Your goal:
Every line of the material that mentions the word "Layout" should be copied out.

Material for the task:
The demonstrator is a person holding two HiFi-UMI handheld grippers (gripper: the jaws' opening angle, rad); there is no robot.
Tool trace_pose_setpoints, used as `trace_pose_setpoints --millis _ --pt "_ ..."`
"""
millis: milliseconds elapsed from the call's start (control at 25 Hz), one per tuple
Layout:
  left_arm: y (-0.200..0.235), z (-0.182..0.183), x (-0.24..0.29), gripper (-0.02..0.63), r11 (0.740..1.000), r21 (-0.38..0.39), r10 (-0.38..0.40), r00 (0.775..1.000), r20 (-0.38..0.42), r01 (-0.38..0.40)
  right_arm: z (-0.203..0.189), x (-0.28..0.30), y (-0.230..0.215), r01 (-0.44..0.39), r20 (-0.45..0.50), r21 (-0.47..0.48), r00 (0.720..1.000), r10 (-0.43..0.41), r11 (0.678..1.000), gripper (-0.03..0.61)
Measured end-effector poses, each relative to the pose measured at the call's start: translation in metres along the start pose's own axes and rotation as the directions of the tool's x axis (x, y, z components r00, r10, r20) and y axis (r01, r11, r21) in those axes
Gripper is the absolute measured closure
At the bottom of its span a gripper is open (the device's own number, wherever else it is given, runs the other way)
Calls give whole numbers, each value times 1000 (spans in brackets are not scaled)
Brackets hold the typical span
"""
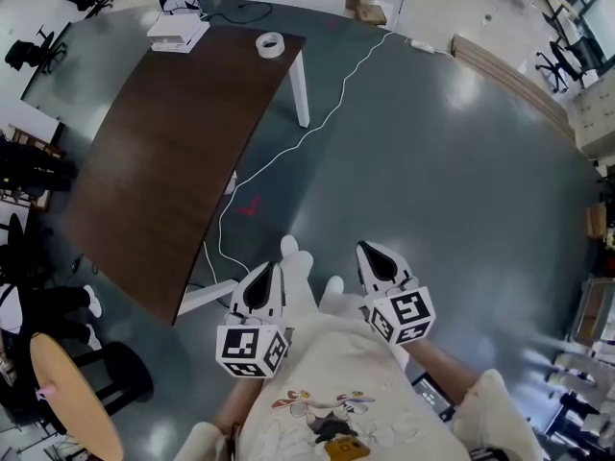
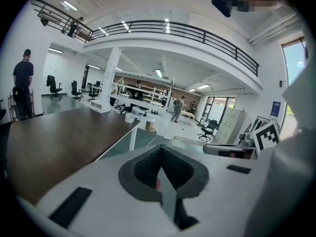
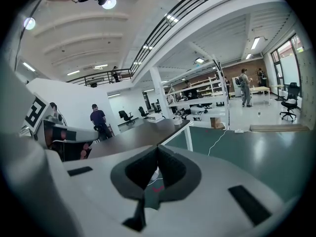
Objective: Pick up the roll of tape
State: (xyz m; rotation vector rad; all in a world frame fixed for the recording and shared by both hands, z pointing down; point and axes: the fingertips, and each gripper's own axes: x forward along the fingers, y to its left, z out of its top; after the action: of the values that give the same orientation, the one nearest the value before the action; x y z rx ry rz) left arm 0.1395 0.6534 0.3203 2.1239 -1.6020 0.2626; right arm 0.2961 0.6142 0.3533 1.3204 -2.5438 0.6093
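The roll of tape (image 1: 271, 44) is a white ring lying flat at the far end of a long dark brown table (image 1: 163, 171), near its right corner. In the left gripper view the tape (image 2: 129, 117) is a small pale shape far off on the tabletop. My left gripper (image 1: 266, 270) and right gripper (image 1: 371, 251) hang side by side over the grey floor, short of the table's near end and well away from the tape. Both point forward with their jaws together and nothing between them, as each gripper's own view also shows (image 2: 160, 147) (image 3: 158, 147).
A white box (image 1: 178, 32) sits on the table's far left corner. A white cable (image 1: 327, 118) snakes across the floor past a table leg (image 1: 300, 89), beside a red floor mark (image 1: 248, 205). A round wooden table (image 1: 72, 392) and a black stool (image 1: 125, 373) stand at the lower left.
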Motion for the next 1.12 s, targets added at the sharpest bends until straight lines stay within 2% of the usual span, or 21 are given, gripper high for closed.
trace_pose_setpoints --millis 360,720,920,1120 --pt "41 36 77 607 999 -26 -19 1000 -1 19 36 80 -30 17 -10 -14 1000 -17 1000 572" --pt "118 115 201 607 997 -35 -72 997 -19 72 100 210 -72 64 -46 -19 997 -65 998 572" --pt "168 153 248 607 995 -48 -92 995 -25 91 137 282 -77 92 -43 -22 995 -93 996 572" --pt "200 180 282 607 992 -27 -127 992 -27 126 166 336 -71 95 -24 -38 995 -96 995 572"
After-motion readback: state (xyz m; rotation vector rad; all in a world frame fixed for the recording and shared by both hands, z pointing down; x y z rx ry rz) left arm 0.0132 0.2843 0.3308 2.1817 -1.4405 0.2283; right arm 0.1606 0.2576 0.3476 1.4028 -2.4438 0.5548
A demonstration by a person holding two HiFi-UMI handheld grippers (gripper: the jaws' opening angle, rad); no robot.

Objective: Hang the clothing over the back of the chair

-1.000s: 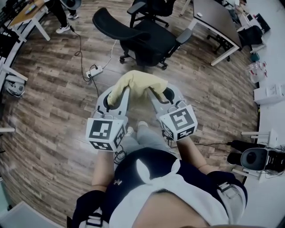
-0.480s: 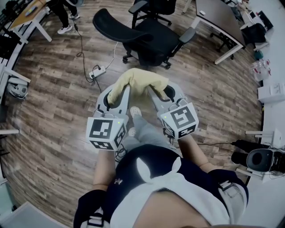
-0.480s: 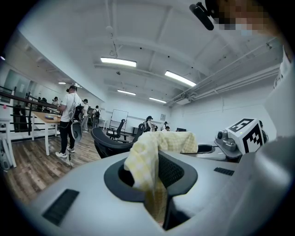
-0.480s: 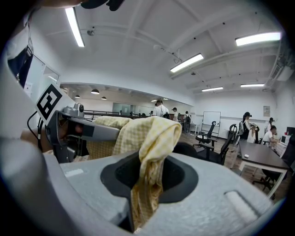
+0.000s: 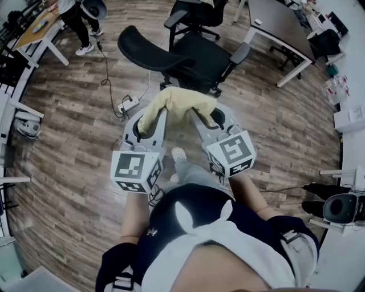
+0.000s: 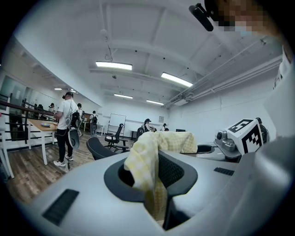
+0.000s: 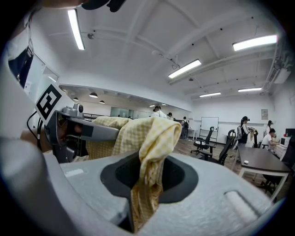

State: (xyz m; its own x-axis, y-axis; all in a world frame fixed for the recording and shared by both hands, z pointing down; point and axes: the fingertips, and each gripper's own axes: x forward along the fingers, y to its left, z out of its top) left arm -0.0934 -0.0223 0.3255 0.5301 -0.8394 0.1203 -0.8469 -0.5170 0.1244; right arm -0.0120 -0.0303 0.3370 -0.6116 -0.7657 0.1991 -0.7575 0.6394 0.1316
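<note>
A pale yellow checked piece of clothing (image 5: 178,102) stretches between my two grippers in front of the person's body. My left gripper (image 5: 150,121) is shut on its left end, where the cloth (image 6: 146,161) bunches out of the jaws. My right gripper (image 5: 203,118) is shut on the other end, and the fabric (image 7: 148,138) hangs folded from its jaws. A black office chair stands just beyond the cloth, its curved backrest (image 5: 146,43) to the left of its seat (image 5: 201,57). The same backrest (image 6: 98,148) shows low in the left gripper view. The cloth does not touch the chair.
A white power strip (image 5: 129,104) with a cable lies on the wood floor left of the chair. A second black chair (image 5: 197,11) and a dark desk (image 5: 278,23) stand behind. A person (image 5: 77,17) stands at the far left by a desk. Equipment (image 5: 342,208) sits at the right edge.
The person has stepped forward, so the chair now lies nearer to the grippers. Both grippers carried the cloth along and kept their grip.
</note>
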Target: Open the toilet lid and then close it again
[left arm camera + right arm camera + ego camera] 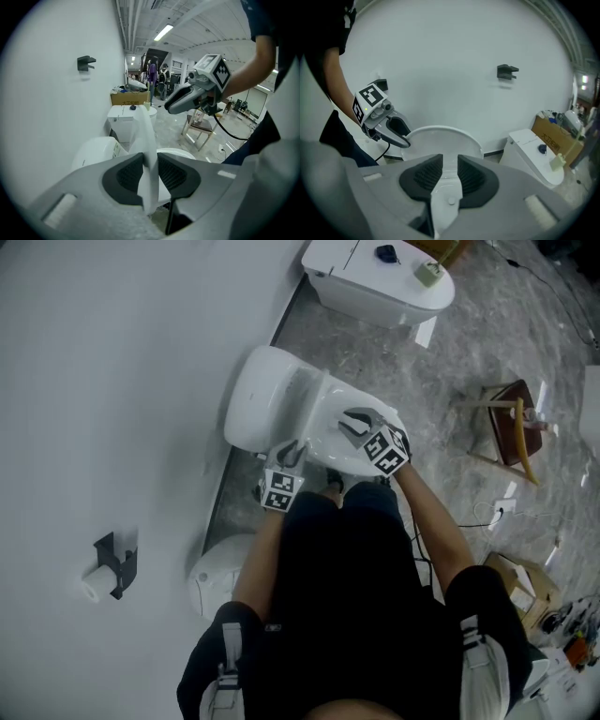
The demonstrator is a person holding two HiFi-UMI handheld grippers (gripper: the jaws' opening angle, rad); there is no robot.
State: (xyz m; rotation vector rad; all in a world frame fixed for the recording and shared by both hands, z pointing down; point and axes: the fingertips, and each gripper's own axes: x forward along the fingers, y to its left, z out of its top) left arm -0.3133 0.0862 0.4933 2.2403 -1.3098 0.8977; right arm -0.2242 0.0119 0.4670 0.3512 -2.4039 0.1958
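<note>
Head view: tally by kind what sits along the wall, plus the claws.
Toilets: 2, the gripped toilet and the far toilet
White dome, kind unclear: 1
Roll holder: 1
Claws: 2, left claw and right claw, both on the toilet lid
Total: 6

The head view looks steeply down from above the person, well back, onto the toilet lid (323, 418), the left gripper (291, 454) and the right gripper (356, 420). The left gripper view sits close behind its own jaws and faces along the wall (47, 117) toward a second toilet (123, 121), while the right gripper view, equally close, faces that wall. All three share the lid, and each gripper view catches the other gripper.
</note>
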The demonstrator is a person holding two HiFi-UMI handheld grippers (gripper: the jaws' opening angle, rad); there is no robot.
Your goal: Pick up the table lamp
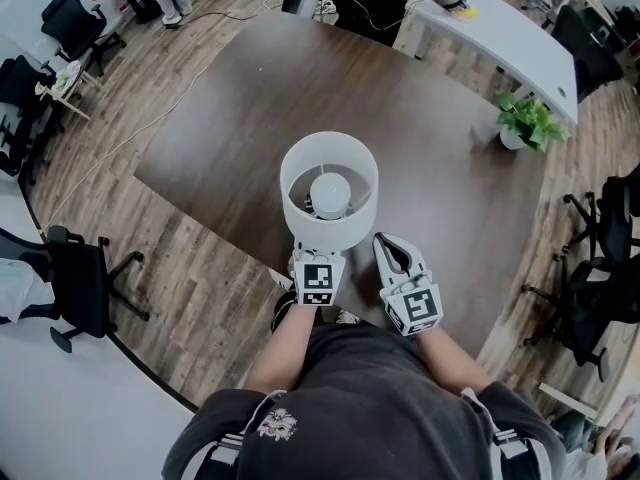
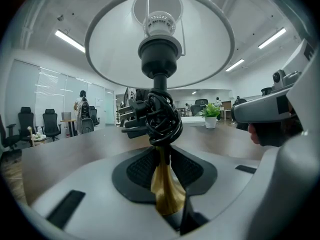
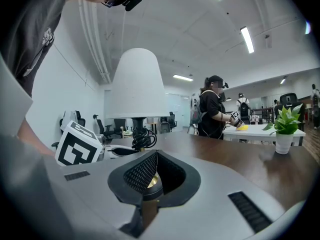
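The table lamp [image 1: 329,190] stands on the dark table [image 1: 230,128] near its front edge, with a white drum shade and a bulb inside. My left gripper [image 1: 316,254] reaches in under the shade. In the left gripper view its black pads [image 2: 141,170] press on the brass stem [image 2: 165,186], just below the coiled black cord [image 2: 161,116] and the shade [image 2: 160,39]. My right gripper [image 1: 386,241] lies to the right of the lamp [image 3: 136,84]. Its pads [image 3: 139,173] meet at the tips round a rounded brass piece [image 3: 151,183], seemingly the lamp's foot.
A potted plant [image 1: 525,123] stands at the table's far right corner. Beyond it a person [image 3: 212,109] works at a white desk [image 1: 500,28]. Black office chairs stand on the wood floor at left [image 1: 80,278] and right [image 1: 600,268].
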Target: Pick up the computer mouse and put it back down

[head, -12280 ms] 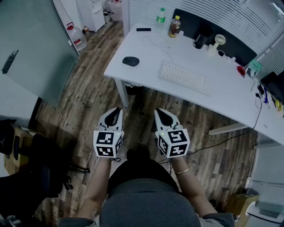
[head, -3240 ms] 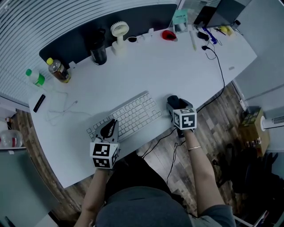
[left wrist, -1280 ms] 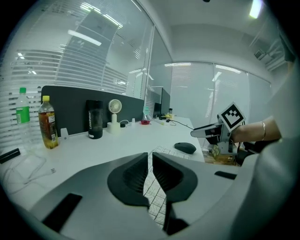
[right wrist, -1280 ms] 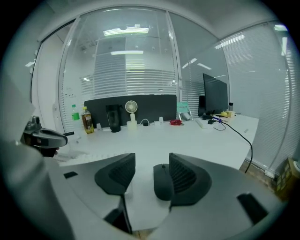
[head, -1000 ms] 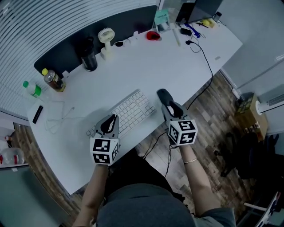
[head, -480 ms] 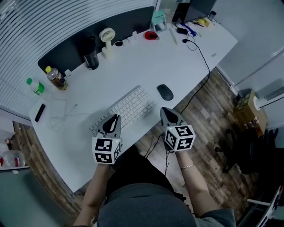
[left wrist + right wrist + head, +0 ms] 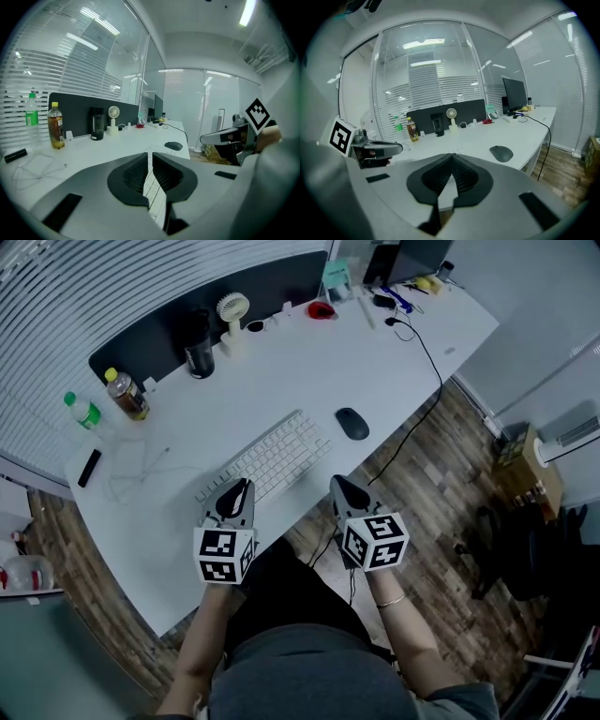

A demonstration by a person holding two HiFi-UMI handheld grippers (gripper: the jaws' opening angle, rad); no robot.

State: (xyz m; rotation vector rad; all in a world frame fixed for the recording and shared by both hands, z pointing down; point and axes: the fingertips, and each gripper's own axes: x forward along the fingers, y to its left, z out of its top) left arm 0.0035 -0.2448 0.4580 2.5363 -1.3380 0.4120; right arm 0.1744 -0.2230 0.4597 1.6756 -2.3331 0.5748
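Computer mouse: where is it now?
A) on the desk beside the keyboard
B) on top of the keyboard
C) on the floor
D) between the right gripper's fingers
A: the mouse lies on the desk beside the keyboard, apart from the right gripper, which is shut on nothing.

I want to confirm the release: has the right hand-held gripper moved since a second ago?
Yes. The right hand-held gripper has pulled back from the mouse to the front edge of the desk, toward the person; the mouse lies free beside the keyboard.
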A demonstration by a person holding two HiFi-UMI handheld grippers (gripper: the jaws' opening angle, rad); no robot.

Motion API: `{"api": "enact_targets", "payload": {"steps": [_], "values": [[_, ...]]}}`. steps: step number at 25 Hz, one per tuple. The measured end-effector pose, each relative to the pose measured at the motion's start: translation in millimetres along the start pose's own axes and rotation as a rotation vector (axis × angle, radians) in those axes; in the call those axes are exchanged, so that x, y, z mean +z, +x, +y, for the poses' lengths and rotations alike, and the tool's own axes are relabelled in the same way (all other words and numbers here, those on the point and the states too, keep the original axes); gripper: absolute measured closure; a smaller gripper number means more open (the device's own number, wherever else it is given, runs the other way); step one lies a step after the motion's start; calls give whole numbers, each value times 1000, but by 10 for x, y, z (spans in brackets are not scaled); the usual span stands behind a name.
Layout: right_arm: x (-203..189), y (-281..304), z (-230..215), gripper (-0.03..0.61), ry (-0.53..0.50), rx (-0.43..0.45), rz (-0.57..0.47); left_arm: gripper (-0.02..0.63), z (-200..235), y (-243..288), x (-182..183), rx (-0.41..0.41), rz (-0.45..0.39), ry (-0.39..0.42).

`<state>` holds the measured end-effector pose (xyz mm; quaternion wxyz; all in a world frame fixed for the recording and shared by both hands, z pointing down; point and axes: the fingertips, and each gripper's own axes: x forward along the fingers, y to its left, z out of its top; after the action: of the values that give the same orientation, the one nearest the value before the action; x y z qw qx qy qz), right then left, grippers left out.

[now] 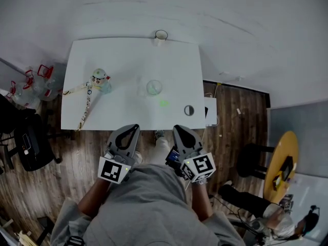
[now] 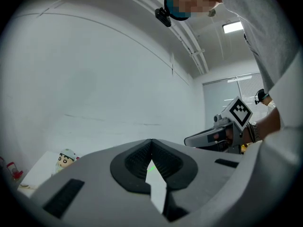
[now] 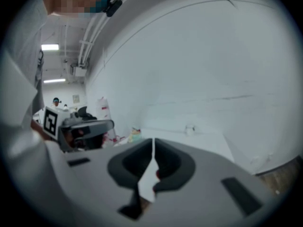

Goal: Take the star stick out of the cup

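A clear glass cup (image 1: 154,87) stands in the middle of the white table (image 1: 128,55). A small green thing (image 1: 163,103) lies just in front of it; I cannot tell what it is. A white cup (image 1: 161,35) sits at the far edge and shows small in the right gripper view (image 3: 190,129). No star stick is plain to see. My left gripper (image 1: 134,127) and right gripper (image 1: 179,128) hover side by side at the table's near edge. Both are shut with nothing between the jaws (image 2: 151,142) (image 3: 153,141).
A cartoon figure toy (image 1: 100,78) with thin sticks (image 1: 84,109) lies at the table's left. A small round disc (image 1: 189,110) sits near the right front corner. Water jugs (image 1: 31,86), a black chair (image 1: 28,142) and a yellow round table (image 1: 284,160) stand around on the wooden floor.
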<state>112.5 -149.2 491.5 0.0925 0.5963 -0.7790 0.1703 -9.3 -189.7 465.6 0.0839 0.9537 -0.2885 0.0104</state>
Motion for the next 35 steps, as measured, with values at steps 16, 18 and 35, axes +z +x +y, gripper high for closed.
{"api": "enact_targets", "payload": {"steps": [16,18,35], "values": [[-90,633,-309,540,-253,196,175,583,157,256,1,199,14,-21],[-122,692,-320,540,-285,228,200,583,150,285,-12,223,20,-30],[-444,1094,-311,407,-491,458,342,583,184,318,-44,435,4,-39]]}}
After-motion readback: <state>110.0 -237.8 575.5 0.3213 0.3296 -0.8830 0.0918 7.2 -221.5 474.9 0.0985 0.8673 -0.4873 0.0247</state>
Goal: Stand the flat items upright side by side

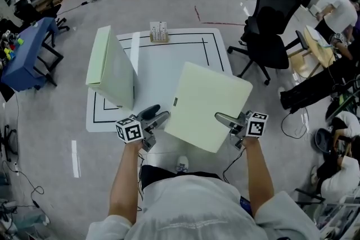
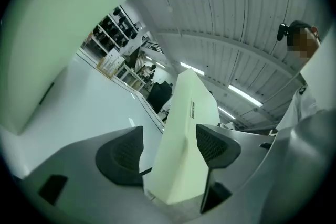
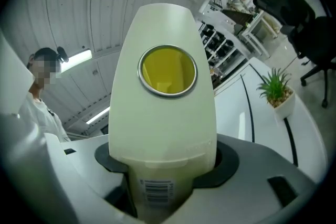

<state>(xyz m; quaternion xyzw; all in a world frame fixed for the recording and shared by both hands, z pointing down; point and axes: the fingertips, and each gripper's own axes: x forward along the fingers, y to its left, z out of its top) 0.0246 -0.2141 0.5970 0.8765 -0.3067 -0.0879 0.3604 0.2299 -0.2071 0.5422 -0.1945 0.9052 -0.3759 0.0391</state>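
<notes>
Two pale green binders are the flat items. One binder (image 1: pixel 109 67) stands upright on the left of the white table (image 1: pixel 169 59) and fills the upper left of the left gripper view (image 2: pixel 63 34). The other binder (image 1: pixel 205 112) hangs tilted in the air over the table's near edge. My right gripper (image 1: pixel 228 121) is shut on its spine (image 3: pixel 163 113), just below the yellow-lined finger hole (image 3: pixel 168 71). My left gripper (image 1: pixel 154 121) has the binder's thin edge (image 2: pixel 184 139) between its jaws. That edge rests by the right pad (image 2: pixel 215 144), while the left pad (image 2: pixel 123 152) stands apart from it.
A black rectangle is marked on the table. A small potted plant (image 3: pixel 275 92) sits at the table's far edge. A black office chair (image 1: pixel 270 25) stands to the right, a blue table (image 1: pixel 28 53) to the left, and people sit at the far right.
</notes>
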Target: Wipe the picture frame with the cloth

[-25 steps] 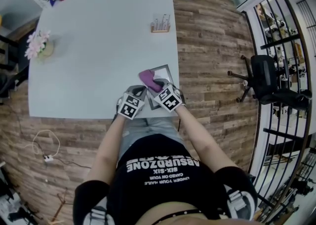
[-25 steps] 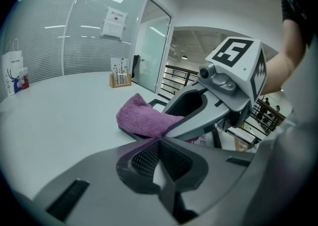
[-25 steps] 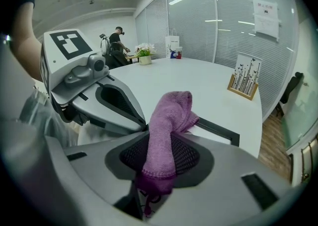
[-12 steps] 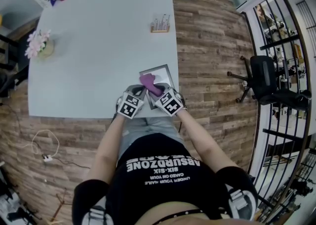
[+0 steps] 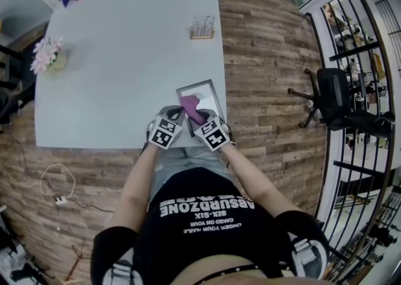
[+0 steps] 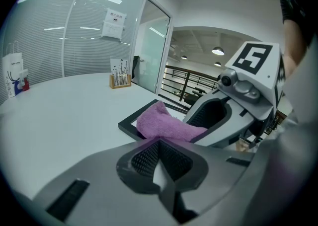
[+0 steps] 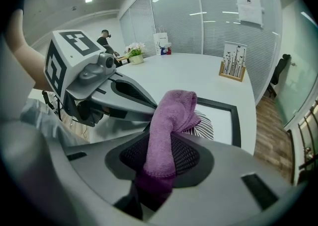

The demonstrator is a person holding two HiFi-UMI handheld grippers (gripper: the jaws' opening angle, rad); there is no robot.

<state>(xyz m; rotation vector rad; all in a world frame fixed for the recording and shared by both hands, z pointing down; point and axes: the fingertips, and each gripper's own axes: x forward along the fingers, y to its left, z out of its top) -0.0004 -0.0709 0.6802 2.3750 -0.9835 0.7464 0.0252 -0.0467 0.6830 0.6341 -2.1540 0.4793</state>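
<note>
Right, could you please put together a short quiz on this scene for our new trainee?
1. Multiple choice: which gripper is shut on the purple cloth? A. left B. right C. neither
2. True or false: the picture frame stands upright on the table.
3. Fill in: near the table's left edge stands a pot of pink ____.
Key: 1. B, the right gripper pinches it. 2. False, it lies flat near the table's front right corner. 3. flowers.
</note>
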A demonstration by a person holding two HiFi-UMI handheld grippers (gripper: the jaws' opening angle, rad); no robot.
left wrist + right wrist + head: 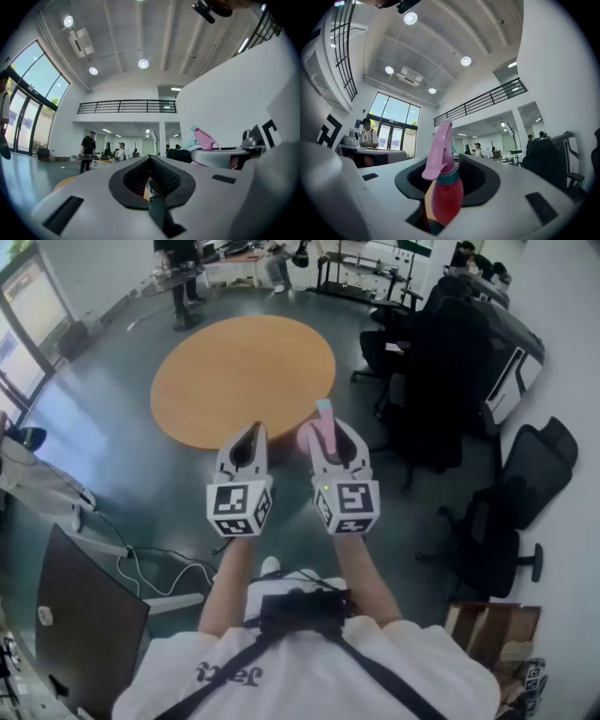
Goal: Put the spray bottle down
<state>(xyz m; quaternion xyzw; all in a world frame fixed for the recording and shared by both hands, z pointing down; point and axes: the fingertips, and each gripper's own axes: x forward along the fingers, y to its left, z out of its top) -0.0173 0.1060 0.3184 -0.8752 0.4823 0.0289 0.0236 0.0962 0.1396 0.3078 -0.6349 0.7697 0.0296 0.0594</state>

Result of the exercise:
Layout:
Layout: right_arm: x (-203..189), y (-281..304), z (-230..215), gripper (-0.03..0.61), ry (-0.53..0.50), rx (-0.43..0.45), rz (-0.57..0.47); left_arm: gripper (-0.02..0.63), z (-200..235), y (-243..288), x (-182..183), rx (-0.41..0.41), rz (-0.45..0.39), ry (-0.39..0.42).

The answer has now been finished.